How the vibrations of the membrane connect to the nervous system seems a mystery but it is an electro-mechanical one. The causing of nerve cells to "fire" has a strong suggestion of "digital" about it. Is loudness a pulse counting exercise?

Going back to the start of all this, we are really trying to discover why it is [or seems] that some people can "easily" detect "defective" processing of sound when others can't.
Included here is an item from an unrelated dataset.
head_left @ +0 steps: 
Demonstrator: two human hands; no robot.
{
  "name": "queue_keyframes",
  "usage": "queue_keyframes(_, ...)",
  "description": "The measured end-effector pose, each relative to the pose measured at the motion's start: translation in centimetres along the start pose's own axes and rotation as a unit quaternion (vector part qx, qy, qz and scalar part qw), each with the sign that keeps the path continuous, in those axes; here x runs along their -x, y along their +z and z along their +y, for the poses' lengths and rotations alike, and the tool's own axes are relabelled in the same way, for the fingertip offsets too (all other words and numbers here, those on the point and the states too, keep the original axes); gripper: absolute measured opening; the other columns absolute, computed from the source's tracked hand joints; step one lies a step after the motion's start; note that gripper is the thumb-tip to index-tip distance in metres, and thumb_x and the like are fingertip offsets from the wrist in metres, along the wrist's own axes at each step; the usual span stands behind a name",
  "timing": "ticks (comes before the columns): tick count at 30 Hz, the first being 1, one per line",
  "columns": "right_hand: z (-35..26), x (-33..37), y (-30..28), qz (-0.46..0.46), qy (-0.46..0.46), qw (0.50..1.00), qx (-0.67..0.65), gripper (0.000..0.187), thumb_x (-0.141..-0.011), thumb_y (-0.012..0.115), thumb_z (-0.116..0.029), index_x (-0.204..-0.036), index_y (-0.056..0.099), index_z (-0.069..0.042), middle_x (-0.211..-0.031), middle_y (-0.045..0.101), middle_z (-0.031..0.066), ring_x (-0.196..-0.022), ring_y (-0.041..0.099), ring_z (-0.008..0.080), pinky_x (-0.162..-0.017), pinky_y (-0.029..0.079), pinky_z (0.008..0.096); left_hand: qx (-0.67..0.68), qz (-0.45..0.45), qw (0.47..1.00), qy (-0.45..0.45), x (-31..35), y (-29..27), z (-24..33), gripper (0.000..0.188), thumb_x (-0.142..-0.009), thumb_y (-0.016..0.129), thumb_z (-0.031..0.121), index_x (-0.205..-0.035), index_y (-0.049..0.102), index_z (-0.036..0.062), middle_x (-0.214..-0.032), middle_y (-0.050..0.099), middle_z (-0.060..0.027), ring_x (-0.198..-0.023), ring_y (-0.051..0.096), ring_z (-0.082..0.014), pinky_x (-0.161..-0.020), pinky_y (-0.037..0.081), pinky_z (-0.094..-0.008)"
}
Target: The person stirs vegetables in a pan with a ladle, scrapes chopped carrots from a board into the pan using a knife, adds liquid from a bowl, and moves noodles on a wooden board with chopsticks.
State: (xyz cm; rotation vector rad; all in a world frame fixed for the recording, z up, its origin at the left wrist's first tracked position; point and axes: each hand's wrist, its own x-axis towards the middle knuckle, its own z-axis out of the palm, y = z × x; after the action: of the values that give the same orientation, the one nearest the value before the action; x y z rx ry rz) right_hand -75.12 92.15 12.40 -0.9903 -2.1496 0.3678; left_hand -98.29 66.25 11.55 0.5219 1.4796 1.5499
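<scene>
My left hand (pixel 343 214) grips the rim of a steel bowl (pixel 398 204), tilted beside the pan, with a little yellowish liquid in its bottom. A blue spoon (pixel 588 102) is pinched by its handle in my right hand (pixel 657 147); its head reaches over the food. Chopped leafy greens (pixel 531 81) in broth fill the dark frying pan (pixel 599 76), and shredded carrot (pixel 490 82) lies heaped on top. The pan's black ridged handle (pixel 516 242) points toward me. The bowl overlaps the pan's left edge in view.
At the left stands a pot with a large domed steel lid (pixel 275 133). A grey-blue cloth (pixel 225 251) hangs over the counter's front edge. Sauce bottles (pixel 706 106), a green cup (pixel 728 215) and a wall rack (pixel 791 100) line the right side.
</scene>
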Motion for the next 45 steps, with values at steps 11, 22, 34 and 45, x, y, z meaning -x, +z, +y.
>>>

I have a friend who is a wine buff and he can, it seems, detect grape varieties easily by taste whereas I cannot except very occcasionally. It is entirely possible that some folks have an auditory gift that has passed me by but the clear evidence for that gift seeems to vanish in the lab [see the Boston Audio Society experiments].

In all my years in broadcasting dealing with both sound and video I have never met anyone with clearly demonstrable golden ears. My research group contributed to MPEG audio standards and especially AAC in the late 90s and some of that team were able to detect very small differences in AAC performance but only after many weeks and months of listening to the same test material. They knew what they were looking for and chose material that exposed it. They would tweak the parameters to deal with specific items of test material. They did most of their listening using headphones to cut out any extraneous distractions!! Even I could hear what they could once it was pointed out BUT when the same encoding settings were used on randomly selected material of different kinds their success rate fell like a stone.

Perhaps close familiarity with the material and listening environment helps hone the senses, as might professional involvement in music performance where there is strong aural memory of the "real thing" [whatever it might be]. It has always been strange to me that world class conductors and musicians in general do not seem to get into a state about audio performance [don't bite the hand that feeds perhaps]. If digital audio is so bad why didn't the likes of Karajan refuse to have anything to do with it?